Extracted data entries:
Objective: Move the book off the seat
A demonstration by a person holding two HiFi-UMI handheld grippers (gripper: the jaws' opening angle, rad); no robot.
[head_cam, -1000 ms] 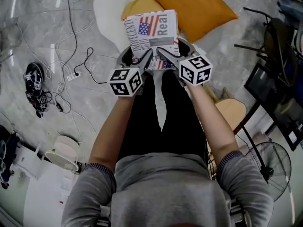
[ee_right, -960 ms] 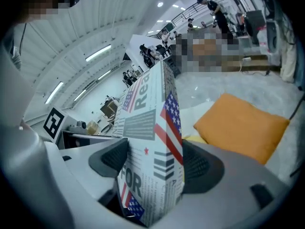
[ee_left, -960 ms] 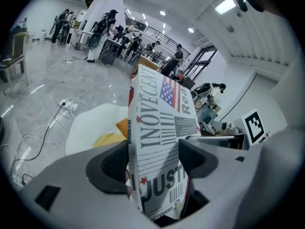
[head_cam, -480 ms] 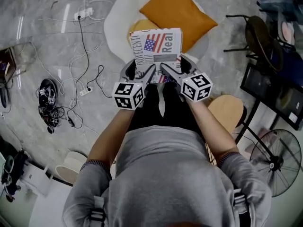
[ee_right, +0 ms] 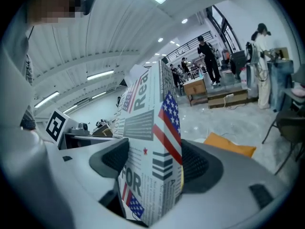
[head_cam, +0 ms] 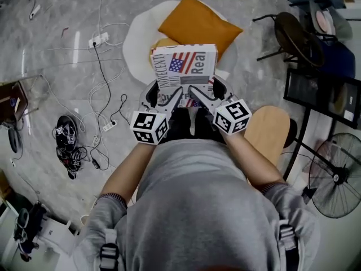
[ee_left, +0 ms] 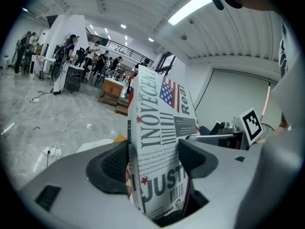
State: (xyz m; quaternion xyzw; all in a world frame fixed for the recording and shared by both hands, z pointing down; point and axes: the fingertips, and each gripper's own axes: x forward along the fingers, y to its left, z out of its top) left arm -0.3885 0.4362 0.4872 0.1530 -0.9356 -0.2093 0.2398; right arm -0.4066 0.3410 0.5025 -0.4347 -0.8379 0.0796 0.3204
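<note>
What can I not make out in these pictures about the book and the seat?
- Head view: the near end of the book is hidden behind the left gripper and the right gripper.
- Head view: the book and the orange cushion cover part of the white seat.
- Left gripper view: the distant people are too small to describe.

Steep overhead; two close-ups on book

A grey marbled floor is seen, over which cables and a power strip are spread; a white round seat, a wooden stool and a fan are stood on it.
</note>
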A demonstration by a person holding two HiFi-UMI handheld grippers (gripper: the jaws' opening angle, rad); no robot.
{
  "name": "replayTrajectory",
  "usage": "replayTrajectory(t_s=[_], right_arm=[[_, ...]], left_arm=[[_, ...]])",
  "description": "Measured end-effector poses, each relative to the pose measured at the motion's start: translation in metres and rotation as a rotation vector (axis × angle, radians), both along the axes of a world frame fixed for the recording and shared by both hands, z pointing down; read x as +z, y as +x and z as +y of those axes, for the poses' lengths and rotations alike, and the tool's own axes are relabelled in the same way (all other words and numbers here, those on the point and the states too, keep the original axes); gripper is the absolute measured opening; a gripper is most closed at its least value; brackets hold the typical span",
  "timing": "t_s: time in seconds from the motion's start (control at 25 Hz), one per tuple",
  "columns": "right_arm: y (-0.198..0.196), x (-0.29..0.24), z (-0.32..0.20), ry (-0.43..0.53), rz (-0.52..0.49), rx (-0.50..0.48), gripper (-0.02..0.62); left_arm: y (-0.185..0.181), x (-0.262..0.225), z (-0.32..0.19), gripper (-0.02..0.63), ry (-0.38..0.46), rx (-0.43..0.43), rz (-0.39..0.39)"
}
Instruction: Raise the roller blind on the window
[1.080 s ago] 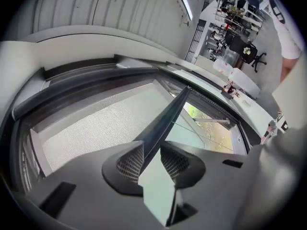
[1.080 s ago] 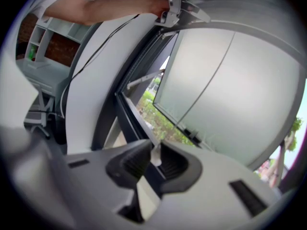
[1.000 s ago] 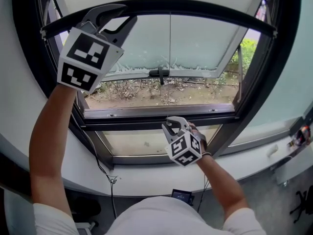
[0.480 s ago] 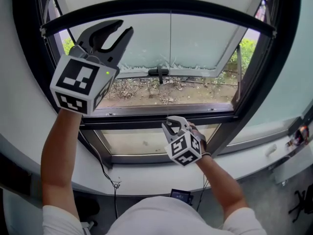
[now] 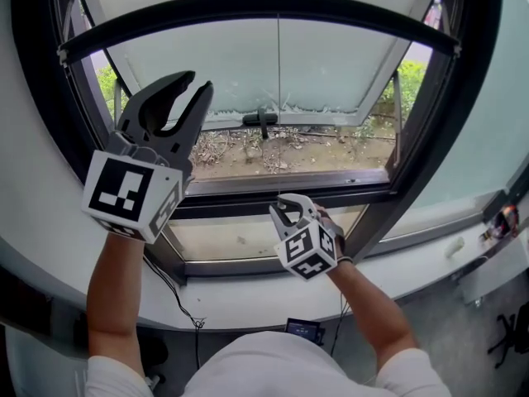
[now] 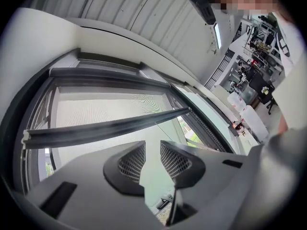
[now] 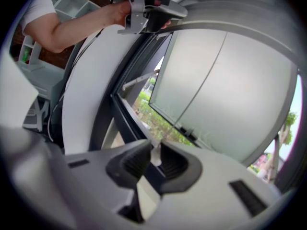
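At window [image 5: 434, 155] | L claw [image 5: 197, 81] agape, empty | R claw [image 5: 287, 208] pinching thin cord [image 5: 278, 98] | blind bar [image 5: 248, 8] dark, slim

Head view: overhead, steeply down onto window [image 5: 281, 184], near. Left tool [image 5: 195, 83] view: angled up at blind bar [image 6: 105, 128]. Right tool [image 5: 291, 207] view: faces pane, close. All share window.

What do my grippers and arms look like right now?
The left gripper and right gripper are grey with dark curved jaws and mesh-textured pads. Each carries a white cube with black square markers. Arms are bare below short white sleeves.
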State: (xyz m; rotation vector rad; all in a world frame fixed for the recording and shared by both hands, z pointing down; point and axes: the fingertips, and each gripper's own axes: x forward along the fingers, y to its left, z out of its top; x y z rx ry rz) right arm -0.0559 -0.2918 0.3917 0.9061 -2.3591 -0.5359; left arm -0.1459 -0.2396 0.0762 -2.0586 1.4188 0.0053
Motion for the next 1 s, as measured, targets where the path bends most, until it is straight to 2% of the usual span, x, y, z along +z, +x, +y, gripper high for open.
replayTrajectory(t_s=[0.24, 0.76, 1.0], right_arm=[[-0.001, -0.008, 0.001, 0.019, -0.022, 0.003, 0.073], [-0.009, -0.041, 0.009, 0.07, -0.12, 0.004, 0.072], [-0.008, -0.046, 0.009, 0.057, -0.183, 0.016, 0.072]], left_arm=[[0.002, 0.04, 0.005, 0.109, -0.063, 0.027, 0.057], [-0.011, 0.112, 0.017, 0.109, -0.187, 0.063, 0.248], [-0.006, 0.142, 0.021, 0.109, -0.249, 0.088, 0.26]])
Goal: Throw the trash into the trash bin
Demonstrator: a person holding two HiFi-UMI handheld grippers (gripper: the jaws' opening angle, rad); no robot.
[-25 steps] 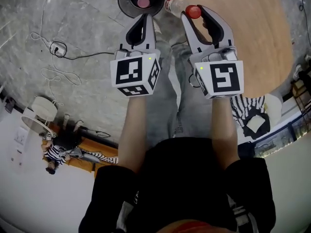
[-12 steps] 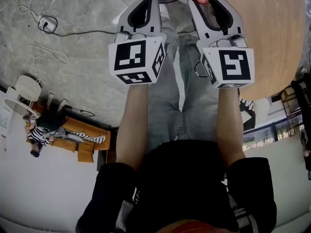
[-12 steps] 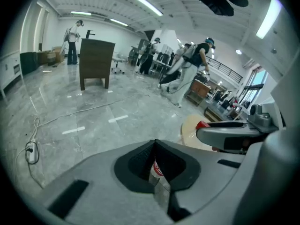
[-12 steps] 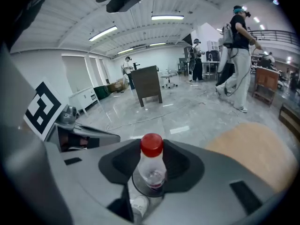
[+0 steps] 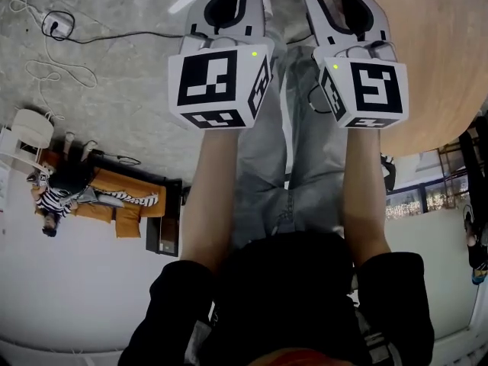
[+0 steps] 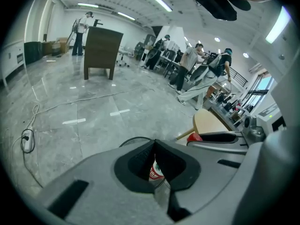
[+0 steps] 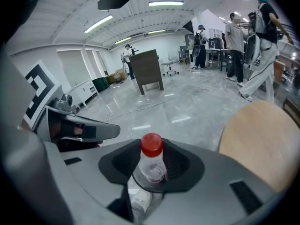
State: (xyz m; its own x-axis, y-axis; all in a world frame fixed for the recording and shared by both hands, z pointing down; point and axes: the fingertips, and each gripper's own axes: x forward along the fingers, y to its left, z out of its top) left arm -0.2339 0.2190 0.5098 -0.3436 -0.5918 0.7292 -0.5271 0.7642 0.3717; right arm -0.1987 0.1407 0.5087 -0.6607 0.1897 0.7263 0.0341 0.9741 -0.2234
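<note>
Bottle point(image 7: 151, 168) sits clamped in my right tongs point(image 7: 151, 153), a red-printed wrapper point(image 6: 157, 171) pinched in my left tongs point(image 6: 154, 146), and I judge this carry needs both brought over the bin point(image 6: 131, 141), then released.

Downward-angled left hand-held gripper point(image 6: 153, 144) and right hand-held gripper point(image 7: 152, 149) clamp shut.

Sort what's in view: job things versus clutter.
Job:
- bottle, gripped at the neck by the right hand-held gripper
- bin

Clutter:
- table
- cable on the floor
- cabinet
</note>
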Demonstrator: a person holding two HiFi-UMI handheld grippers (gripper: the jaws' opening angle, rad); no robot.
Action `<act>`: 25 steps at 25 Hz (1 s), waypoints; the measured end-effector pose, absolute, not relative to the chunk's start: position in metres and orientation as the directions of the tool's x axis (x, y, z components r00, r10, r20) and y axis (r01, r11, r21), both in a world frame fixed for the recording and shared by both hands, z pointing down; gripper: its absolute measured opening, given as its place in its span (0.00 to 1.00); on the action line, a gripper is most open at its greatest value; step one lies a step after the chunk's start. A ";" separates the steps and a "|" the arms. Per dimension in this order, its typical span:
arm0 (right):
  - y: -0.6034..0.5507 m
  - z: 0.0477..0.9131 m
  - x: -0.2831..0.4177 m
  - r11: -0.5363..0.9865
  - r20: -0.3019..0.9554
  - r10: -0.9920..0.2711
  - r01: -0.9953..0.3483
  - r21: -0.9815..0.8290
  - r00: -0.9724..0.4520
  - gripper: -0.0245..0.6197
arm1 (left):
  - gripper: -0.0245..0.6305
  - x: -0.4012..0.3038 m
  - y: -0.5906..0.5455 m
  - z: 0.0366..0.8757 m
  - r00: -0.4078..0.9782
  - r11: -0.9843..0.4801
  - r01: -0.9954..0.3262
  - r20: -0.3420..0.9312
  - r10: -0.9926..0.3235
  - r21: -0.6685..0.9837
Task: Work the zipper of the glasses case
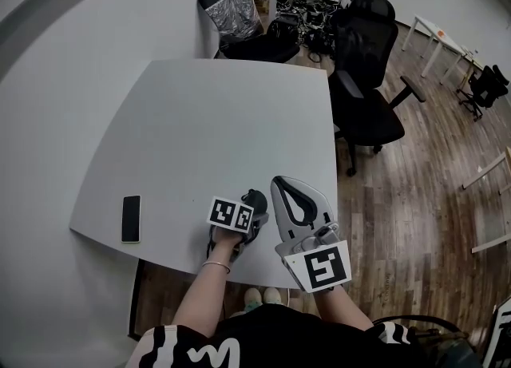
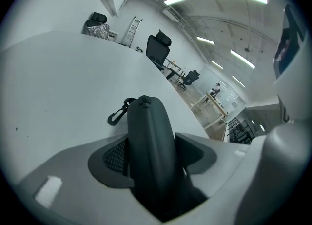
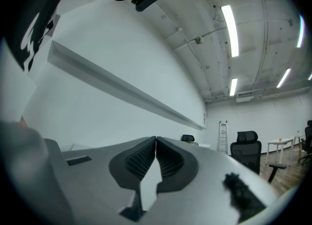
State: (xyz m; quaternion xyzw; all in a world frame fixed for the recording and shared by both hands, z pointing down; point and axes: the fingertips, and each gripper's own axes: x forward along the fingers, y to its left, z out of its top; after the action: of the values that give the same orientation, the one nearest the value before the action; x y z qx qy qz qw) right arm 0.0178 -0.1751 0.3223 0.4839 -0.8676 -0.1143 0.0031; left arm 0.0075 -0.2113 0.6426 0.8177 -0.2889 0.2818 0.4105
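Observation:
The dark glasses case (image 1: 255, 197) stands on edge near the front of the white table (image 1: 215, 127). My left gripper (image 1: 249, 221) is shut on it. In the left gripper view the case (image 2: 146, 126) fills the gap between the two pads, and its small black clip (image 2: 117, 114) rests on the table at the far end. No zipper pull can be made out. My right gripper (image 1: 287, 191) hovers just right of the case, apart from it. Its jaws (image 3: 156, 143) are shut tip to tip, holding nothing, and point roughly level.
A black phone (image 1: 131, 218) lies near the table's front left edge. A black office chair (image 1: 363, 79) stands beside the table's right edge. Another chair with a silvery cover (image 1: 235, 11) sits behind the far edge. Wooden floor lies to the right.

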 end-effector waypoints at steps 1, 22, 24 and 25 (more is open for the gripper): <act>-0.176 0.321 0.018 0.504 -0.107 -0.841 -0.840 0.203 -0.530 0.05 | 0.46 0.007 -0.211 0.641 0.675 -0.507 -0.701 0.695 -0.247 0.501; -0.175 0.277 0.010 0.368 -0.192 -0.821 -0.755 0.543 -0.538 0.06 | 0.46 -0.010 -0.163 0.270 0.959 -0.960 -0.270 0.065 -0.274 -0.070; -0.173 0.270 0.011 0.357 -0.207 -0.810 -0.741 0.569 -0.549 0.09 | 0.46 -0.008 -0.157 0.273 0.965 -0.968 -0.238 0.097 -0.245 -0.084; -0.173 0.268 0.012 0.349 -0.212 -0.808 -0.737 0.579 -0.549 0.09 | 0.46 -0.008 -0.155 0.277 0.964 -0.970 -0.225 0.124 -0.235 -0.090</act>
State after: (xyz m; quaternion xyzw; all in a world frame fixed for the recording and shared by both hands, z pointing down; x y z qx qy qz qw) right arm 0.0121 -0.1725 0.2677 0.4715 -0.8194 -0.3213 0.0555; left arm -0.0078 -0.1554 0.2768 0.9903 -0.1161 0.0669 -0.0374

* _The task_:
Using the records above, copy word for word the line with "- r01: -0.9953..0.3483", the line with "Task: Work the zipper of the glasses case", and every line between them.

* _Written response_:
  - r01: -0.9953..0.3483
  - r21: -0.9815..0.8290
  - r00: -0.9724..0.4520
  - gripper: -0.0245..0.6197
arm1 (left):
  - gripper: -0.0245..0.6305
  - x: -0.4012..0.3038 m
  - y: -0.5906..0.5455 m
  - z: 0.0366..0.8757 m
  - r00: -0.4078..0.9782
  - r11: -0.9843..0.4801
  - r01: -0.9954..0.3262
  - r20: -0.3420..0.9312
  - r10: -0.9926..0.3235
  - r21: -0.6685..0.9837
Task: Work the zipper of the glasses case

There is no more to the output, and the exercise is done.